*** TASK INPUTS Section Begins ***

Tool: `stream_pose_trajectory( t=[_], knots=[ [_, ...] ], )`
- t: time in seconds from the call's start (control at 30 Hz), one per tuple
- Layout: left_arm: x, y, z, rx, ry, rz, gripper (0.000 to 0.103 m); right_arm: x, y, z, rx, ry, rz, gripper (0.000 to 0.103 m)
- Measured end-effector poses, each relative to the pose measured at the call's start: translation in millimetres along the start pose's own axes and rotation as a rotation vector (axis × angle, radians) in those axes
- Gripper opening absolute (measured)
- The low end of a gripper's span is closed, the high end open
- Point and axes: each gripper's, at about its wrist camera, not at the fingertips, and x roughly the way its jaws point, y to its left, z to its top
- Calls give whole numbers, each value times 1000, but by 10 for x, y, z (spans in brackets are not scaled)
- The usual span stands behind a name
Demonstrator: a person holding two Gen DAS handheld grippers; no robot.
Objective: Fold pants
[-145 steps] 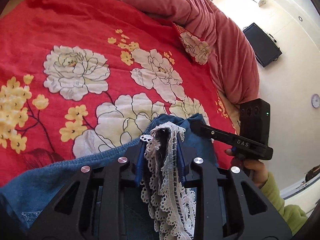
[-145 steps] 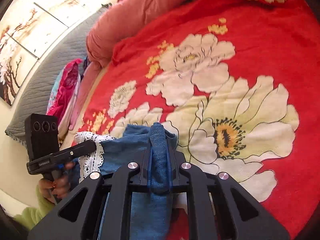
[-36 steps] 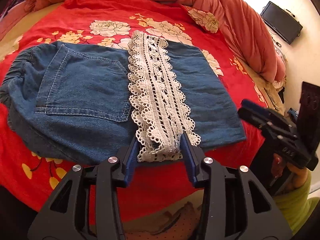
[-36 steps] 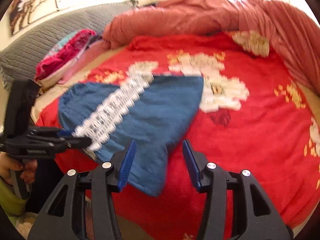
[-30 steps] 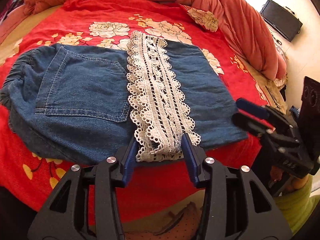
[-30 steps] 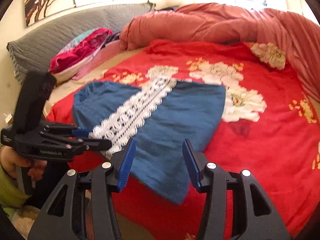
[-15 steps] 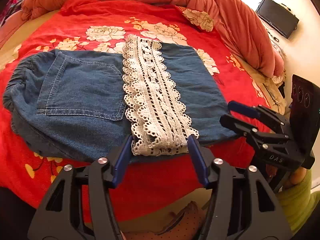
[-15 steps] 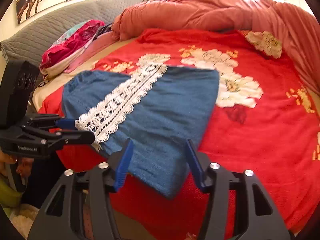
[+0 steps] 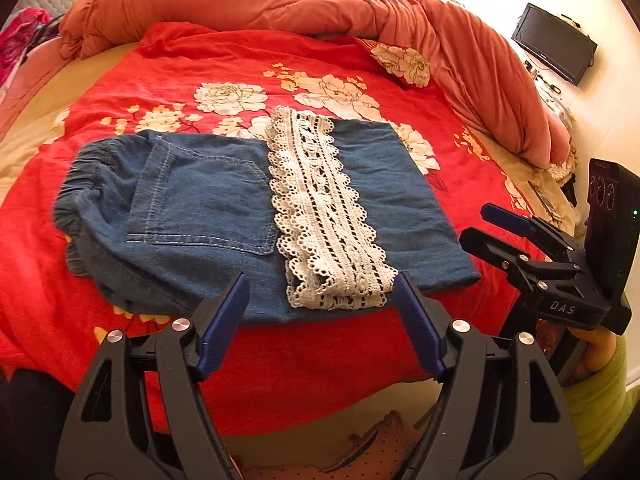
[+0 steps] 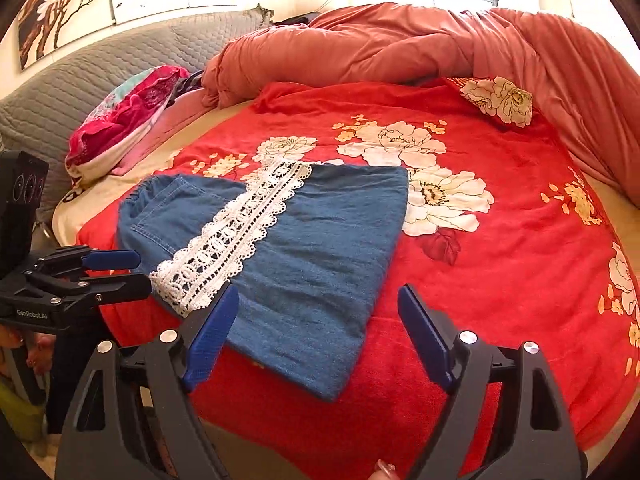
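Observation:
The blue denim pants (image 9: 200, 204) lie folded flat on the red flowered blanket (image 9: 312, 352), with a white lace band (image 9: 324, 220) running across the middle. They also show in the right wrist view (image 10: 320, 248), lace band (image 10: 236, 232) on top. My left gripper (image 9: 320, 320) is open and empty, just short of the fold's near edge. My right gripper (image 10: 316, 328) is open and empty, above the pants' near right corner. Each gripper shows in the other's view: the right one (image 9: 496, 228) and the left one (image 10: 120, 268), both off the cloth.
A salmon duvet (image 9: 320, 0) is bunched along the bed's far side. A pink pillow (image 10: 124, 116) and grey quilted headboard (image 10: 80, 76) are at the left. A black TV (image 9: 554, 42) hangs on the right wall. The bed's near edge (image 9: 320, 436) lies under both grippers.
Both grippers let go of the pants, opened wide and drew back toward the bed's near edge. The pants now lie folded flat with the lace band on top.

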Motion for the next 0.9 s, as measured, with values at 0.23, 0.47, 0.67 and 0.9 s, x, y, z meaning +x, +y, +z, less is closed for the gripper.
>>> stream_pose_trajectory(
  t=[0.23, 0.47, 0.67, 0.9],
  knots=[
    [-105, 138, -14, -30, -19, 11, 84, -3, 76, 48, 14, -7, -12, 91],
    [-208, 344, -36, -72, -44, 17, 91, -14, 143, 109, 28, -17, -28, 97],
    [-323, 501, -73, -85, -79, 46, 93, 24, 221, 159, 21, -7, -42, 98],
    [-396, 742, -134, -139, -93, 59, 93, 110, 360, 278, -7, -3, -35, 98]
  ],
)
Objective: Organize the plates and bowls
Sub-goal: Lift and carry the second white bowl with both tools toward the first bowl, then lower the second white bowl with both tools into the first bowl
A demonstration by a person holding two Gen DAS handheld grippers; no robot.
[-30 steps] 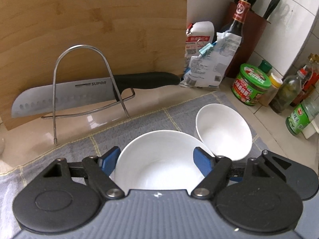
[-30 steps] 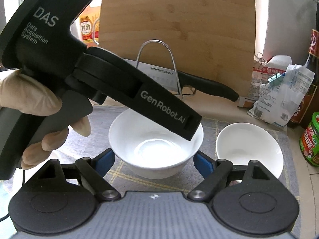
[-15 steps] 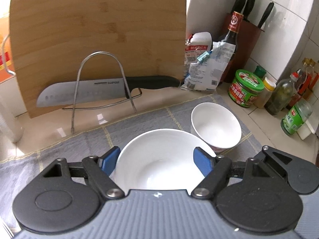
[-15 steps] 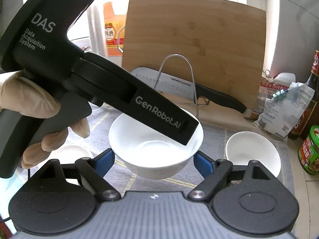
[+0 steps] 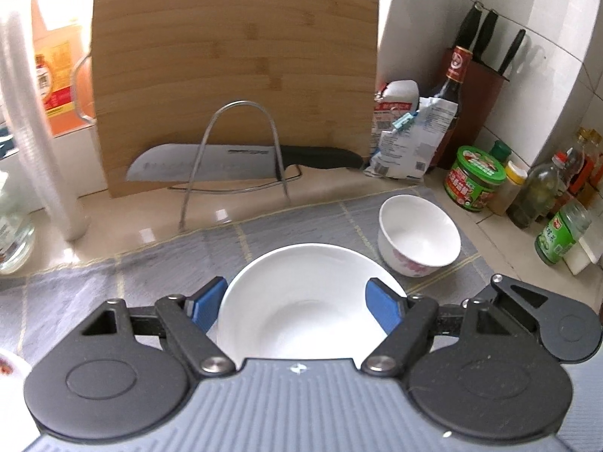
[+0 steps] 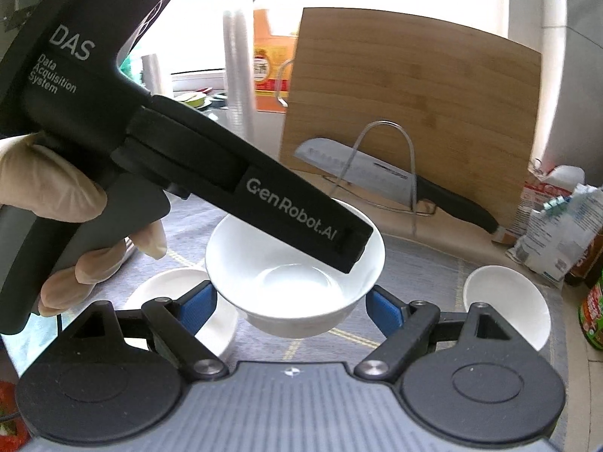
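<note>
left gripper [image 5: 297, 301] pinching the big white bowl [image 5: 301, 301] lifted off the grey mat [image 5: 113, 282], small floral bowl [image 5: 418, 235] sits near the mat's right edge, right gripper [image 6: 292, 303] spread wide behind the lifted bowl, a shallow white dish [image 6: 177, 286] lower left.

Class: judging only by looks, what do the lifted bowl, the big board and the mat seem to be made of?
Bowl: probably glazed ceramic; white, glossy, with bright reflections. Board: likely bamboo or wood; tan strips with grain, matte. Mat: seemingly woven cloth; grey, dull, with pale checked lines.
</note>
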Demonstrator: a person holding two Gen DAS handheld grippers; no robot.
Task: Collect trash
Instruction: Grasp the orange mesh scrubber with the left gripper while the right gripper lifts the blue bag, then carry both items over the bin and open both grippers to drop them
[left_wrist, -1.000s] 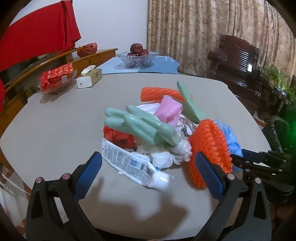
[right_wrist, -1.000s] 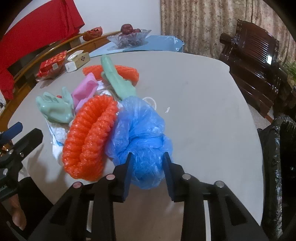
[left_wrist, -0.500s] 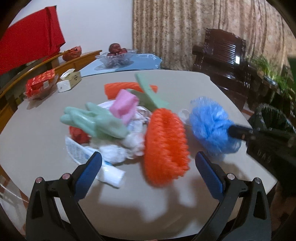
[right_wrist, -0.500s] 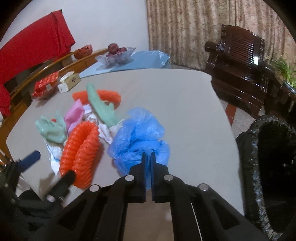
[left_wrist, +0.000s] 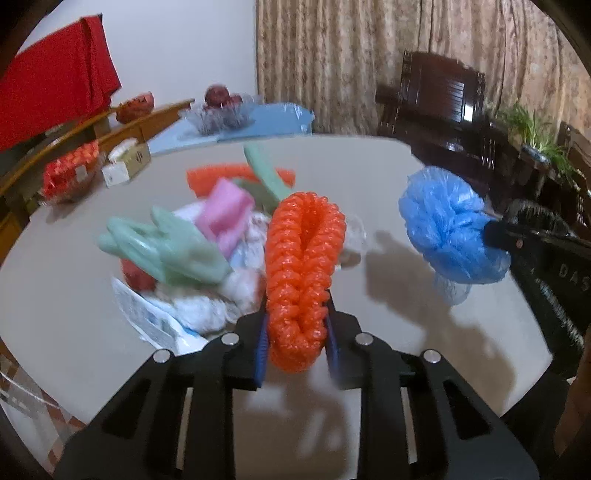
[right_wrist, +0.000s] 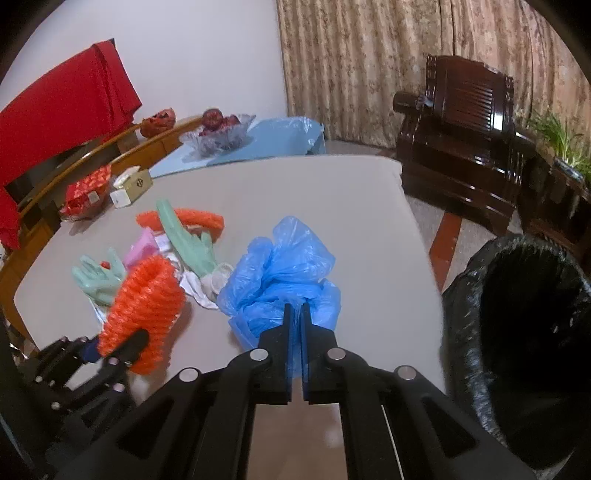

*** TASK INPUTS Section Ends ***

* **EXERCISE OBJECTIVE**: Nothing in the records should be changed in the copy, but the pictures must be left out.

* **WRITTEN SOLUTION**:
Tool: `stream_pose_trajectory( t=[_], knots=[ [_, ...] ], )`
- t: time in seconds from the call's start (control at 30 Hz), one per tuple
- Layout: left_arm: x, y, z, rx, ry, rz, gripper (0.000 to 0.103 m); right_arm: x, y, z, rx, ry, rz, gripper (0.000 to 0.103 m)
- Measured end-effector poses, each relative to the pose measured at the call's start: translation in millimetres along the start pose's own axes and rotation as a rotation vector (axis × angle, radians) in those axes
- Gripper opening absolute (measured)
- The low end of a gripper's span is closed, the high end open
- Point and axes: each gripper's, at about its wrist camera, not at the fingertips, and x roughly the way its jaws point, y to its left, z to its top
- Calls give whole numbers, each value times 1000, but by 10 for x, y, z (spans in brackets are not scaled)
- The usual span stands behind a name
Demonstrator: a person holding two Gen DAS handheld grippers; no robot.
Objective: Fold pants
[-145 steps] 
[-145 steps] 
[-36 steps] 
[-36 steps] 
[-30 steps] 
[-30 steps] 
[-15 steps] 
[-15 steps] 
[+0 steps] 
[+0 steps] 
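Observation:
The blue denim pants (image 9: 200, 204) lie folded flat on the red flowered blanket (image 9: 312, 352), with a white lace band (image 9: 324, 220) running across the middle. They also show in the right wrist view (image 10: 320, 248), lace band (image 10: 236, 232) on top. My left gripper (image 9: 320, 320) is open and empty, just short of the fold's near edge. My right gripper (image 10: 316, 328) is open and empty, above the pants' near right corner. Each gripper shows in the other's view: the right one (image 9: 496, 228) and the left one (image 10: 120, 268), both off the cloth.
A salmon duvet (image 9: 320, 0) is bunched along the bed's far side. A pink pillow (image 10: 124, 116) and grey quilted headboard (image 10: 80, 76) are at the left. A black TV (image 9: 554, 42) hangs on the right wall. The bed's near edge (image 9: 320, 436) lies under both grippers.
Both grippers let go of the pants, opened wide and drew back toward the bed's near edge. The pants now lie folded flat with the lace band on top.
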
Motion for the next 0.9 s, as measured, with values at 0.23, 0.47, 0.67 and 0.9 s, x, y, z meaning +x, +y, +z, less is closed for the gripper.
>>> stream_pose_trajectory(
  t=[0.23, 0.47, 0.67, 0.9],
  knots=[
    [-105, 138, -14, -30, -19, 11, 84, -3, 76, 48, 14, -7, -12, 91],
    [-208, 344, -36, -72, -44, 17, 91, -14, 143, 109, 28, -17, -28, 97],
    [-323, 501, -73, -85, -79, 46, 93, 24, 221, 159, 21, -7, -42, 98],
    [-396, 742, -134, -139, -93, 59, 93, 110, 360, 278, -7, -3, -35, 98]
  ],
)
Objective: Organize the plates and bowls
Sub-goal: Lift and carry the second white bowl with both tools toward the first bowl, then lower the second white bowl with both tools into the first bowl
A demonstration by a person holding two Gen DAS handheld grippers; no robot.
[-30 steps] 
[-30 steps] 
[-15 steps] 
[-15 steps] 
[+0 steps] 
[+0 steps] 
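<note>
left gripper [image 5: 297, 301] pinching the big white bowl [image 5: 301, 301] lifted off the grey mat [image 5: 113, 282], small floral bowl [image 5: 418, 235] sits near the mat's right edge, right gripper [image 6: 292, 303] spread wide behind the lifted bowl, a shallow white dish [image 6: 177, 286] lower left.

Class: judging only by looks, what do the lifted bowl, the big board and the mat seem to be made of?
Bowl: probably glazed ceramic; white, glossy, with bright reflections. Board: likely bamboo or wood; tan strips with grain, matte. Mat: seemingly woven cloth; grey, dull, with pale checked lines.
</note>
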Demonstrator: a person holding two Gen DAS handheld grippers; no robot.
Task: Collect trash
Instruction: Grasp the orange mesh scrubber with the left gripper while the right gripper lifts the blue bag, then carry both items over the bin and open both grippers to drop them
[left_wrist, -1.000s] 
[right_wrist, -1.000s] 
[left_wrist, -0.500s] 
[right_wrist, -0.500s] 
[left_wrist, +0.000s] 
[right_wrist, +0.000s] 

Thus the exercise is complete.